Et si l’on parlait des trains qui arrivent à l’heure ?

dans Articles

Filmer les défaillances de l’Aide sociale à l’enfance est devenu un véritable marronnier médiatique. Décrire la situation d’enfants passant de familles d’accueil maltraitantes en foyers collectifs négligeants et peu sécurisants constitue un bon filon pour faire vibrer la fibre émotive du téléspectateur. Cela est utile et nécessaire pour dénoncer les dérives qui existent. Leur proportion est un faux débat : il n’en existerait que très peu que ce serait tout aussi insupportable.

Pour autant, la protection de l’enfance peut-elle se résumer à cela ? Un proverbe africain affirme que « l’arbre qui tombe fait plus de bruit que la forêt qui pousse ». A côté de ces situations d’enfants, d’adolescents et de jeunes adultes broyés par la violence institutionnelle, il y a le quotidien de dizaines de milliers d’autres qui grandissent à bas bruit dans des dispositifs qui fonctionnent aussi dans des conditions bienveillantes, chaleureuses et protectrices.

C’est ce que montre « Incas(s)ables », l’admirable documentaire de Ketty Rios Palma, qui s’était déjà fait connaître par le remarquable film « Itinéraires d’un enfant placé ». Pour sa nouvelle production, elle a fait le choix d’une prise directe sur la vie de cinq jeunes âgés de 10 à 18 ans, accueillis à Ivry-sur-Seine, dans une petite unité de l’association La Vie au grand air. Renonçant à l’interview ou aux commentaires en voix off, la caméra filme sur une année le quotidien de Kahina, Alex, Gabriel, Guillaume et Jérémie. Seuls quelques encarts écrits précisent juste ce qu’il faut savoir de leur parcours pour mieux les comprendre.

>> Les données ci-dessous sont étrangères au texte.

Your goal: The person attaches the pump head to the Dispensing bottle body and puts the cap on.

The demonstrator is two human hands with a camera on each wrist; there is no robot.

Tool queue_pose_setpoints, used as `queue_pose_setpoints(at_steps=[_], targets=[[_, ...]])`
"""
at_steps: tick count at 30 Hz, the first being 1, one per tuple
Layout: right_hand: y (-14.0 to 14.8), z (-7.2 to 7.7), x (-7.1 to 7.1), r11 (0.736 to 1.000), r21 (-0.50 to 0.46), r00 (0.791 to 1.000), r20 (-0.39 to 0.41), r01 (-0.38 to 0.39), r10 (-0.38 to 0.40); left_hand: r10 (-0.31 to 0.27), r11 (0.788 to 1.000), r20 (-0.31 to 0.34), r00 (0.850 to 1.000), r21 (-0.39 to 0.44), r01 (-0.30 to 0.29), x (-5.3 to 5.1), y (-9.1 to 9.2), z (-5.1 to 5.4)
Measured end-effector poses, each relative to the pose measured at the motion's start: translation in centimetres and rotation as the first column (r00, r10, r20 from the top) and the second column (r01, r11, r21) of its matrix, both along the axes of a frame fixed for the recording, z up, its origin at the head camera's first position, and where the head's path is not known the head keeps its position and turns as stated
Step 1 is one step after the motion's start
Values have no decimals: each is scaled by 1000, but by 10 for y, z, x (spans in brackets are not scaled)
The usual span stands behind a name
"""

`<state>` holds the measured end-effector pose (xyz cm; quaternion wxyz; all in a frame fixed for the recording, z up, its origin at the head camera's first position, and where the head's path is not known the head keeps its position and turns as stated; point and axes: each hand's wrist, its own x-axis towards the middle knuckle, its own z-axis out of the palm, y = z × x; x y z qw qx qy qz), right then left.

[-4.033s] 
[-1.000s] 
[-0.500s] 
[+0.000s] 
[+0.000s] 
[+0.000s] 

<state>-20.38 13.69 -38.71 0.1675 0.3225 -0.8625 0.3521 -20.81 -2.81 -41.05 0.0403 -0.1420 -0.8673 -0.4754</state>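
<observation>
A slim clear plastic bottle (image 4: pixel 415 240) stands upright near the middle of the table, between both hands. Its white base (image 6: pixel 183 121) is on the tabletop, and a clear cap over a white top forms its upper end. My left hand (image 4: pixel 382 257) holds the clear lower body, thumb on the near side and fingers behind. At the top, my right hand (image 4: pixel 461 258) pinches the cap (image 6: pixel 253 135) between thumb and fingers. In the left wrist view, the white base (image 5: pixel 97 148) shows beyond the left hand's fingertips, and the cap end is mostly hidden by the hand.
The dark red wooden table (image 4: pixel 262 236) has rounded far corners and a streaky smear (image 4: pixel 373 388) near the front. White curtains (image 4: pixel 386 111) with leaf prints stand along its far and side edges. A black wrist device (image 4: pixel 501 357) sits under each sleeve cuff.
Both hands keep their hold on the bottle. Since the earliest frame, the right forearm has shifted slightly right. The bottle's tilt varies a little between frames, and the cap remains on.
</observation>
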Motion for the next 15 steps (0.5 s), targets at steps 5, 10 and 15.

Le documentaire commence par le récit bravache d’Alex décrivant son conflit avec son collège dont il justifie d’avoir fugué et se termine par le repas d’adieu de Kaïna qui, retournant vivre chez sa mère, « évalue » sa relation affective avec chacun des garçons du groupe qu’elle va quitter, dans un langage que ne renieraient pas ses éducateurs ! Entre ses deux scènes inaugurale et finale, se déroulent de nombreux épisodes dont la violence n’est pas exclue. Mais, elle est sous-jacente et sous-tendue par ce hayon arrière défoncé d’une voiture ou ce récit de la violente crise survenue dans le bureau de la juge des enfants. Que de souffrance endurée qui se libère ainsi, malgré la patiente et l’attention des professionnels ! La maltraitance familiale, la déscolarisation, les troubles mentaux ou les retards développementaux sont omniprésents. Ils sont accompagnés, soignés, canalisés dans des modalités d’encadrement qui, refusant le « prêt-à-porter », privilégie le sur-mesure. Si la présentation non floutée de mineurs n’est pas sans interroger, on réalise dans le même temps combien les expressions de leurs visages sont essentielles pour entrer dans leurs émotions. Et si ce vécu que le spectateur partage est fait de conflits et de tensions, il est encore plus traversé par la solidarité, la fraternité et l’affection.

Ce documentaire exceptionnel atteint au moins trois objectifs. Présenter avec pudeur et émotion tout un pan de la protection de l’enfance qui sort rarement de l’invisibilité et de l’anonymat ; rétablir la pleine humanité de ces enfants aux comportements extrêmes ; mettre en perspective les valeurs éthiques qui sont au fondement de la profession d’éducateur spécialisé.


Voilà un documentaire à ne surtout pas rater.